It's a train FFS! Who in their right mind would pay 25 grand for two nights in a train? Some people have more money than sense!

5 ( +7 / -2 )

You know you have too damned much money when you are paying $7000 a night for anything

5 ( +7 / -2 )

This all about attracting the overseas $ by having high class travel with panoramic views as they travel at a pace that gives time to take in the views in luxury its a one in a lifetime event for a very few not so well off but a memory never to be forgoton.

0 ( +0 / -0 )

It's a train FFS! Who in their right mind would pay 25 grand for two nights in a train?

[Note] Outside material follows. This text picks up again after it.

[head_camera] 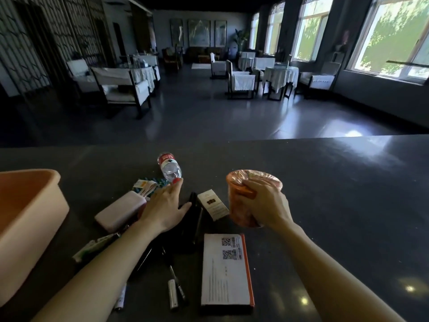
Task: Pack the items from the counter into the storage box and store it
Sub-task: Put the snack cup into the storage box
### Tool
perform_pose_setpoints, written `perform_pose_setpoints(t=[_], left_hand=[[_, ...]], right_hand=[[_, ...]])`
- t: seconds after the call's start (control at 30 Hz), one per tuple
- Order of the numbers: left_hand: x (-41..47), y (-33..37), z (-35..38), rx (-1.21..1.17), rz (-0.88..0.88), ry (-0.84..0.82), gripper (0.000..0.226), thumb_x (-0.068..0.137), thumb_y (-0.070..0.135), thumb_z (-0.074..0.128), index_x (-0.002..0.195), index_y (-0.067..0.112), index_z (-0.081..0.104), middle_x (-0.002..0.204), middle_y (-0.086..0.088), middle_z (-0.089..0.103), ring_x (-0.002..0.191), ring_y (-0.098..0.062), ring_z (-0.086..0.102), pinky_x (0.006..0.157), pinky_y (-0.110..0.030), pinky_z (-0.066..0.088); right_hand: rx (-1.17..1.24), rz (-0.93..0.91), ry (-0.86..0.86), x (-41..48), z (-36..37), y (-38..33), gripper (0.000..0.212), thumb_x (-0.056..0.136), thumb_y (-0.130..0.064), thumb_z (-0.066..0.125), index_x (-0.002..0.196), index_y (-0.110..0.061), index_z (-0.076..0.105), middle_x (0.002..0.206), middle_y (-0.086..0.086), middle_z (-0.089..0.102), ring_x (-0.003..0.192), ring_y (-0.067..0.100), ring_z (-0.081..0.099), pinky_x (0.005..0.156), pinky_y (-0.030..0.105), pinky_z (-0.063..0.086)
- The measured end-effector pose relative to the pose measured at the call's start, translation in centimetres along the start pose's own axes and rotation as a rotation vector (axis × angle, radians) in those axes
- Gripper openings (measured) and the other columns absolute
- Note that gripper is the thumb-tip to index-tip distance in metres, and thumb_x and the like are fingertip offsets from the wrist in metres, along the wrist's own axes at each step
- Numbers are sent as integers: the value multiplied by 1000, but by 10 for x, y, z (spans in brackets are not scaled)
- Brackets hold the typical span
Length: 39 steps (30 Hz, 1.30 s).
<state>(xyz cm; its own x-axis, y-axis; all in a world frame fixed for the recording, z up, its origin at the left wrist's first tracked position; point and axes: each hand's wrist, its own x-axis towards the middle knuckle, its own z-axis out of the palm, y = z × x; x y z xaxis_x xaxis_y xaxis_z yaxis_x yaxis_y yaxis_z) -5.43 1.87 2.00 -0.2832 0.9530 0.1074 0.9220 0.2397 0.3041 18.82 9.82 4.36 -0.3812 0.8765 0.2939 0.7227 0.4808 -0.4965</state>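
My right hand (pixel 264 202) grips an orange instant-noodle cup (pixel 243 194), held tilted just above the dark counter (pixel 325 194). My left hand (pixel 166 206) reaches forward with fingers spread, its fingertips at the red cap of a water bottle (pixel 169 167) lying on its side. The peach storage box (pixel 27 219) stands open at the left edge. Under and around my left hand lie a pale pink case (pixel 118 211), a dark flat object (pixel 190 224) and a small white carton (pixel 213 204).
A white-and-orange flat box (pixel 226 270) with QR codes lies near the front edge, with pens (pixel 174 289) beside it. A packet of small utensils (pixel 146 187) and a green-white packet (pixel 95 246) lie left of centre. Beyond the counter is a dim dining room with tables and chairs.
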Motion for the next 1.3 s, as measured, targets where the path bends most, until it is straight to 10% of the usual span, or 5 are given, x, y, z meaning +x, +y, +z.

I would if (and likely will when) I had the disposable income to be able to afford it. Luxury travel is a great thing, and a few days in a nice suite on a train going seeing Japan would be awesome.

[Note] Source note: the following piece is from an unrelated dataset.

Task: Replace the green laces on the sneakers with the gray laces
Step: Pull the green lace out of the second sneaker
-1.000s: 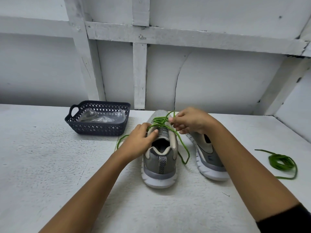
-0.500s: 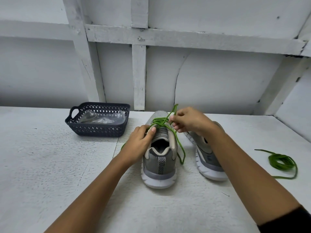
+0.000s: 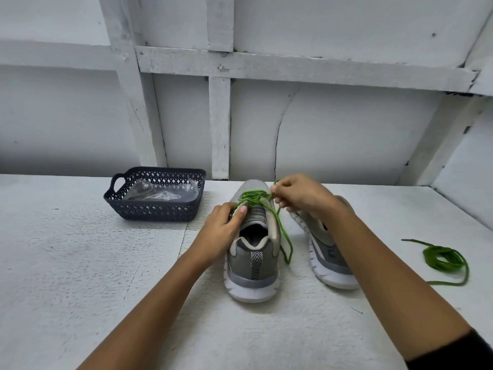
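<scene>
- R hand [image 3: 298,196] is nearer the work: thumb + index pinch the green lace [image 3: 252,195] at the right eyelet row, toward the toe end; other fingers [image 3: 278,201] curled under, nothing in them
- L hand [image 3: 221,231] grips the left side of the laced sneaker [image 3: 253,252], thumb pressed on the eyelet edge right beside the lace; reads as bracing, can't tell if it pinches the lace too
- Sneaker long axis: heel toward the person, toe toward the wall. Crossings run across that axis, so the pull-out dir is prob up and to the right, away from L hand
- Free lace tail hangs down the sneaker's right side, ends near the heel, between the two sneakers
- 2nd sneaker [image 3: 328,252] just to the right, tipped on its side, partly behind R forearm; no green showing, prob already unlaced
- Loose green lace [image 3: 442,257] bunched on the surface [image 3: 80,263], well apart to the right
- Dark basket [image 3: 149,210] back left, on L hand's side; holds a clear plastic bag [image 3: 160,193], contents pale, prob the gray laces, can't confirm
- Stage est: unthreading; rows near the ankle look free, a few crossings left by the toe; re-lacing not begun
</scene>
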The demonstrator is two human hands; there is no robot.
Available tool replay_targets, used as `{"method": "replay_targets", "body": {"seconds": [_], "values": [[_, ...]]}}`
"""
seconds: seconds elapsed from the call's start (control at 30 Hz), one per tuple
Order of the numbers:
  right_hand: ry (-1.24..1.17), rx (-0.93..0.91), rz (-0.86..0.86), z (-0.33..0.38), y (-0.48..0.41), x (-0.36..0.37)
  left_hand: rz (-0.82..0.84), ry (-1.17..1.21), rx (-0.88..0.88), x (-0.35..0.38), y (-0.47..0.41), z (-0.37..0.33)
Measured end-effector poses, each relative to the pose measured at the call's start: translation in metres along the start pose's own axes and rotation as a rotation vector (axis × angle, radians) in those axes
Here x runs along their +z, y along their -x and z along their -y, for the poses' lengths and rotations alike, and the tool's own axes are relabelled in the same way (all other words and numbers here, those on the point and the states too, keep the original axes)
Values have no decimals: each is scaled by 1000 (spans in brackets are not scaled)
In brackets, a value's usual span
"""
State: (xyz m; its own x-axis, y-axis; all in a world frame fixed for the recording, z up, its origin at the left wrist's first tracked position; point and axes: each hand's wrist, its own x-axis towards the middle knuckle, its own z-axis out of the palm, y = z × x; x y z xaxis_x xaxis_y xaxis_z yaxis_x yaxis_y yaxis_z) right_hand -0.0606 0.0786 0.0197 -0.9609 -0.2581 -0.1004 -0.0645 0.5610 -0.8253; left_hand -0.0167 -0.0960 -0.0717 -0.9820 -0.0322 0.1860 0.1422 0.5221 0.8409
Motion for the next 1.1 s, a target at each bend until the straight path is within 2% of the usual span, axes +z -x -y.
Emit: {"method": "replay_targets", "body": {"seconds": [0.1,0.17,0.2,0.23,0.3,0.37,0.43,0.47,0.53,0.6,0.7,0.73,0.8,0.87,0.93,1.1], "values": [[-350,-26,-240,11,-6,-18,-5,8,0,0,1,-1],[-503,-66,-411,17,-11,-32,-11,13,1,1,1,-1],[-543,-71,-445,18,-12,-35,-14,14,3,1,1,-1],[-559,-49,-429,19,-11,-34,-15,15,4,1,1,-1],[-496,66,-279,15,-8,-19,-16,17,2,1,2,-2],[-212,124,-76,5,-1,0,-16,17,3,1,1,-1],[31,49,4,-4,3,10,-16,14,7,1,1,-1],[36,5,-8,-6,3,10,-19,17,4,2,1,-2],[-160,-22,-68,-4,0,3,-24,25,-11,1,1,-2],[-399,-27,-210,2,-4,-10,-22,30,-22,2,1,-1],[-533,-81,-425,11,-8,-24,-24,47,-17,2,1,0],[-551,-75,-428,12,-8,-23,-24,47,-20,2,1,-1],[-523,-14,-319,7,-6,-13,-26,48,-29,2,1,-2],[-307,41,-117,-6,-1,2,-30,48,-25,2,2,-3],[-150,25,-13,-18,2,12,-34,46,-17,1,2,-3],[-241,-4,-197,-17,-3,15,-26,47,-33,0,4,-5]]}}
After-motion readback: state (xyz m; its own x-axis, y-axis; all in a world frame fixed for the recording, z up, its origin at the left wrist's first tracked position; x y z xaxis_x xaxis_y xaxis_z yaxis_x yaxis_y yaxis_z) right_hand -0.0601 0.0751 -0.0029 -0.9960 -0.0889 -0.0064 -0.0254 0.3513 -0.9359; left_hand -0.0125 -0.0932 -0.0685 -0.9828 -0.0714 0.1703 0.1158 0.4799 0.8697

Some people have more money than sense!

Some people have a lot of money, I don't see what that relation has to do with sense.

3 ( +9 / -6 )

The only good parts are that relaxing zing as the first beer hits, and the gorgeous Japanese scenery. I get all of that on the 5-hour Hakata to Miyazaki trip for less than 14000 yen.

2 ( +2 / -0 )

Nice train but my bank manager advised against the ticket purchase.

-1 ( +0 / -1 )

Who doesn't agree with capitalism here? They can spend their own money in whatever way they want unless it harms other's right. Can't they?

2 ( +2 / -0 )

@Nerakai

Who doesn't agree with capitalism here?

Do you mean here on this site, or here in Japan? Either way, I don't.

-2 ( +0 / -2 )

Pretty darn cool if you ask me! No way I can afford to travel on it but hey one can dream!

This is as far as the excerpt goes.